Tesla's stock price relies in part on its mass-market EVs, which are leading a paradigm shift in how much of the country gets around.
However, rising prices for cars, especially EVs, are reducing consumer demand and lengthening implementation timelines.
While governments around the world begin to steer societies toward electric vehicles, traditional automakers are readjusting their timing to adapt to waning demand. Several major companies, including Ford (F) and General Motors (GM), have recently scaled back their EV plans, while others have begun moving to hybrid vehicles.
Tesla, a pure EV automaker, doesn't have that option. We are in a position to lead on the way up and lead on the way down.
Just as competitors are leaning toward cheaper hybrids and better-selling gasoline models, Tesla is pivoting away from its long-anticipated entry-level EV and establishing itself as a luxury automaker. It seems there is.

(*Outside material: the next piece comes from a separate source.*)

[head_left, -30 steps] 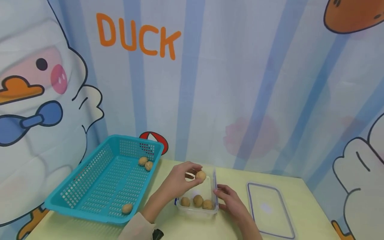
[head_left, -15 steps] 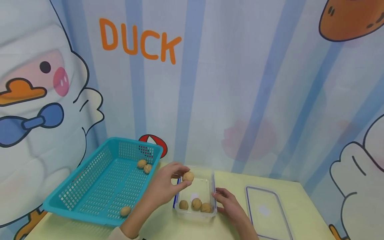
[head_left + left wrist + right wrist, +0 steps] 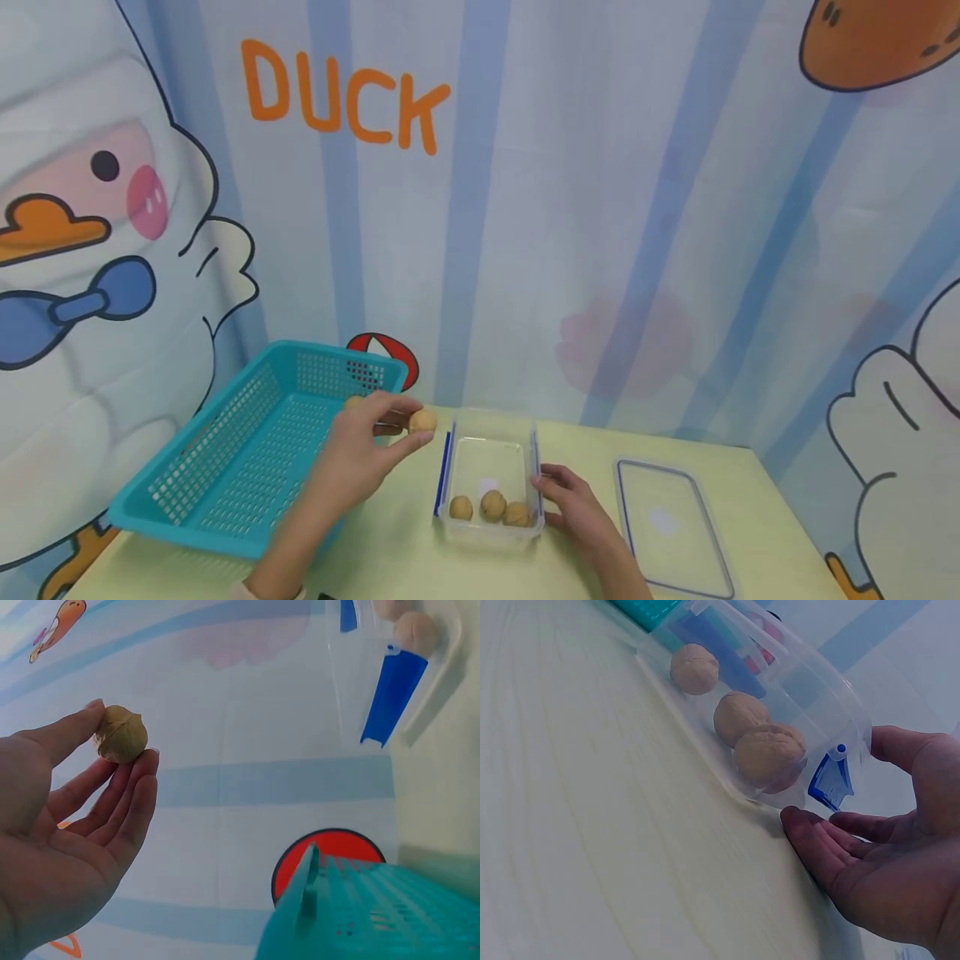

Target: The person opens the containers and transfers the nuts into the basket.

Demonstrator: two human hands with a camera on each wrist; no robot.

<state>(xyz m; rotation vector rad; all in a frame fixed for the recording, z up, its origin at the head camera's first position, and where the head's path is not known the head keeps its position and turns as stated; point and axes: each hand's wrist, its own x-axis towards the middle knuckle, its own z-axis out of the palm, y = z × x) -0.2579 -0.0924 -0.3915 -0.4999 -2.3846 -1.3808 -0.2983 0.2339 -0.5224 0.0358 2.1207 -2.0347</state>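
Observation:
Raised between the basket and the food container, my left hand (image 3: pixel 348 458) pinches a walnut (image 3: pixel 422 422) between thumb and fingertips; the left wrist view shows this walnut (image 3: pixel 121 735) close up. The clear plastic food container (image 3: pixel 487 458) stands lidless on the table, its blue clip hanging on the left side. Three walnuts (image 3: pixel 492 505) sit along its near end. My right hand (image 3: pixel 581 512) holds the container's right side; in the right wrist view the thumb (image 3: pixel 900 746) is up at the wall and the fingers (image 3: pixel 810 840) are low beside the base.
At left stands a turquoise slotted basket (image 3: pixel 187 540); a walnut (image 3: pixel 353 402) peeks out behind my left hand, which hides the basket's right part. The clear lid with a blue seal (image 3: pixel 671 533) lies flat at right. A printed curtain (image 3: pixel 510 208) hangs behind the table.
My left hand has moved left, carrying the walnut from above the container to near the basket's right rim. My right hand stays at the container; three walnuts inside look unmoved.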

At the same time, resources from the affordable Model 2 EV project were allocated to the monumental robotaxi program.
The market hasn't responded favorably since the debut of the low-cost car was meant to define Tesla's next era. On Thursday, the stock price fell further after Deutsche Bank downgraded the company's stock from “buy” to “hold” due to the risk of delays or suspension of service for mass-produced vehicles in favor of an unproven robotaxi business.
Many observers saw Tesla's entry-level car as its ticket to profit growth and a solution to sluggish sales. Shares have fallen nearly 40% this year due to increased competition, an aging lineup and weak demand for EVs.

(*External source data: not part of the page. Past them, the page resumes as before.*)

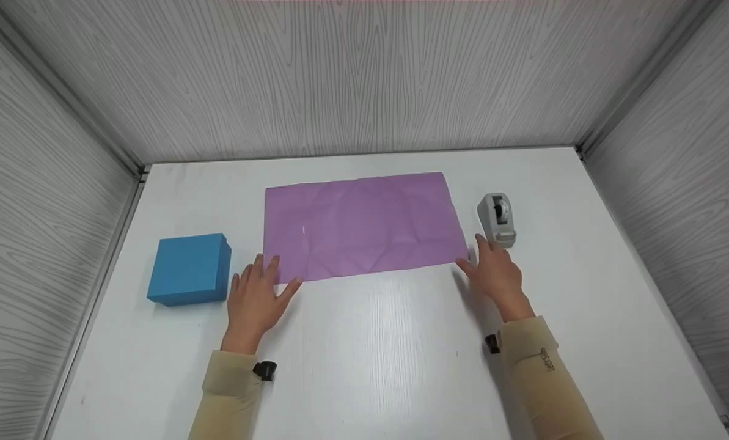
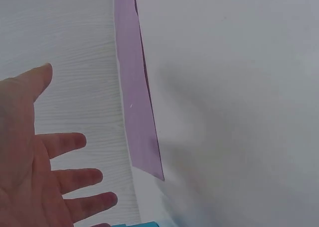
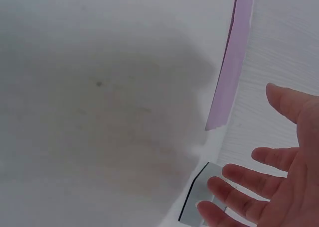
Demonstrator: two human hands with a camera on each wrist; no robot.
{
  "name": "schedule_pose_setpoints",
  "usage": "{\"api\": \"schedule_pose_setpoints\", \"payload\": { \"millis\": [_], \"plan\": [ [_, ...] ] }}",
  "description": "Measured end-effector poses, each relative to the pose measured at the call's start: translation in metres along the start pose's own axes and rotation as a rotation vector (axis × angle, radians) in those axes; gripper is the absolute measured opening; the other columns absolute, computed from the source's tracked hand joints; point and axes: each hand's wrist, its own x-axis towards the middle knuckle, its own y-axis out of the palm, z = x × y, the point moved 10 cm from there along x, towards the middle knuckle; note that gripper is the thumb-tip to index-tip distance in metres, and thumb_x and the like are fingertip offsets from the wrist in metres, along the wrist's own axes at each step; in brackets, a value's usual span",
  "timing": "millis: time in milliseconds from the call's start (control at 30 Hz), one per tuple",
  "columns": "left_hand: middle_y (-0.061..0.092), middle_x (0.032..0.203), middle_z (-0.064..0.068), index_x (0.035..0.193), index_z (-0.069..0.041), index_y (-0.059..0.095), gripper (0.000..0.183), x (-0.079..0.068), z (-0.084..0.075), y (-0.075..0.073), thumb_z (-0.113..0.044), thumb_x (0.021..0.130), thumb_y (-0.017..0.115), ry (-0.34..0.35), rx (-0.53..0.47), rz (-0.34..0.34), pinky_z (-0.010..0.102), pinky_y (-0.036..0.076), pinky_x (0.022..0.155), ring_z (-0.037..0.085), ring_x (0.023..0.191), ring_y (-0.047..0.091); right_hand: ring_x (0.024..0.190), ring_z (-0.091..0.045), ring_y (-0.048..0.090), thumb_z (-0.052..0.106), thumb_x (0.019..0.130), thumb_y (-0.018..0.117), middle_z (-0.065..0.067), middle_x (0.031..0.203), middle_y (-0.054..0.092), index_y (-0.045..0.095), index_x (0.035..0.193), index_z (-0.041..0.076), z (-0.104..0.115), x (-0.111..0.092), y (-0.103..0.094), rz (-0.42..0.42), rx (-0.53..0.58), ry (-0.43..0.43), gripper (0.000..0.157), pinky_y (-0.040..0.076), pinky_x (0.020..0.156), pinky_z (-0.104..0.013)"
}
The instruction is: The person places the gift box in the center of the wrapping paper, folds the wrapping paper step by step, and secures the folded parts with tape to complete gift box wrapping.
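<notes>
The purple sheet [image 1: 370, 226], a little creased, lies on the table [image 1: 376, 354]. Seen from its middle, your left hand [image 1: 255, 305] is at eight o'clock and your right hand [image 1: 497, 278] at four; in both, the fingers are spread apart and hold nothing. The blue box [image 1: 184, 269] is near nine o'clock, the tape dispenser [image 1: 494, 227] at three. I judge you are positioning your hands; the next move probably calls for pinching the sheet's near corners.

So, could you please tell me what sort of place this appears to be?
Probably a small work booth: a white table with grey wood-grain panels at the back and both sides, and a box, paper and tape dispenser set out on the table.
</notes>
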Motion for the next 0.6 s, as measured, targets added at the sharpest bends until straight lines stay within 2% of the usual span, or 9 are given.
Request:
{"api": "schedule_pose_setpoints", "payload": {
  "millis": [200, 400, 600],
  "plan": [
    [0.039, 0.147, 0.028, 0.148, -0.004, 0.041, 0.076, 0.005, 0.005, 0.013, -0.059, 0.096, 0.047, -0.013, -0.016, 0.044, 0.065, 0.021, 0.109, 0.047, 0.134, 0.037, 0.126, -0.045, 0.046, 0.036, 0.096, 0.059, -0.031, 0.139, 0.045, 0.035, 0.147, -0.005, 0.005, 0.012, 0.008, 0.013, 0.033, 0.044, 0.069, 0.043, 0.092, -0.061],
    [0.048, 0.141, 0.026, 0.147, -0.003, 0.042, 0.072, 0.009, 0.01, 0.025, -0.055, 0.098, 0.048, -0.028, -0.015, 0.095, 0.064, 0.023, 0.109, 0.046, 0.129, 0.043, 0.109, -0.041, 0.058, 0.031, 0.093, 0.066, -0.028, 0.122, 0.057, 0.049, 0.132, -0.009, 0.012, 0.022, 0.011, -0.01, 0.026, 0.066, 0.059, 0.049, 0.084, -0.057],
    [0.051, 0.138, 0.026, 0.145, -0.001, 0.044, 0.068, 0.013, 0.012, 0.026, -0.049, 0.098, 0.051, -0.031, -0.01, 0.095, 0.062, 0.026, 0.108, 0.047, 0.127, 0.045, 0.096, -0.038, 0.059, 0.026, 0.083, 0.077, -0.026, 0.108, 0.059, 0.055, 0.119, -0.011, 0.018, 0.032, 0.013, -0.023, 0.05, 0.075, 0.055, 0.05, 0.08, -0.052]
  ]
}}
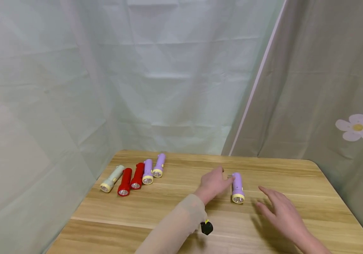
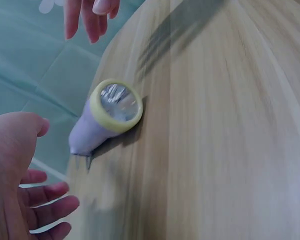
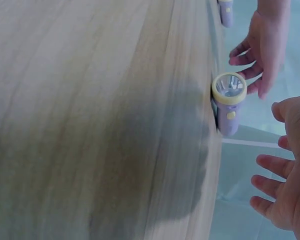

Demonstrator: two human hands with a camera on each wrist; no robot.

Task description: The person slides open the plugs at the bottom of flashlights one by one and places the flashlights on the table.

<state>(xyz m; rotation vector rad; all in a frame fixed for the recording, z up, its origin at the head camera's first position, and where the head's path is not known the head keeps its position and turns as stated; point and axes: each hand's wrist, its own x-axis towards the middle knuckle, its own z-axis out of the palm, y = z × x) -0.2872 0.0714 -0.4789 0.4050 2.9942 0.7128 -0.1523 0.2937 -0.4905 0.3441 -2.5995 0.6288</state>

Against an increasingly pessimistic backdrop, the Model 2 was intended to be a sparkling answer to Tesla's short-term woes. But barring some bold entry-level steps to reinvigorate Tesla's finances, the company's challenges appear to be more than temporary. For some analysts and investors, Tesla has no future without the Model 2.
The shift in focus from the Model 2 to self-driving cars is clear, reflecting the indecision that plagued Apple's recently stalled car project, which wavered between its Tesla-inspired EV business and self-driving technology. are doing.
musk seemed to be enjoying it But he may end up repeating Cupertino's mistake of pursuing autonomous ambitions instead of sticking to core competencies.
There's also Tesla's safety record.
Earlier this month, the company settled a wrongful death lawsuit brought by the family of a Silicon Valley engineer who died when his Model X, with Autopilot activated, crashed into a barrier on a busy highway. The incident raised questions about consumer perception and reliance on self-driving technology. Last year, the U.S. Department of Justice launched an investigation into how Tesla and Musk promote driver-assistance systems.
The idea of driving without human intervention has played a key role in Tesla's technology-enabled growth story. But what if it's the only part?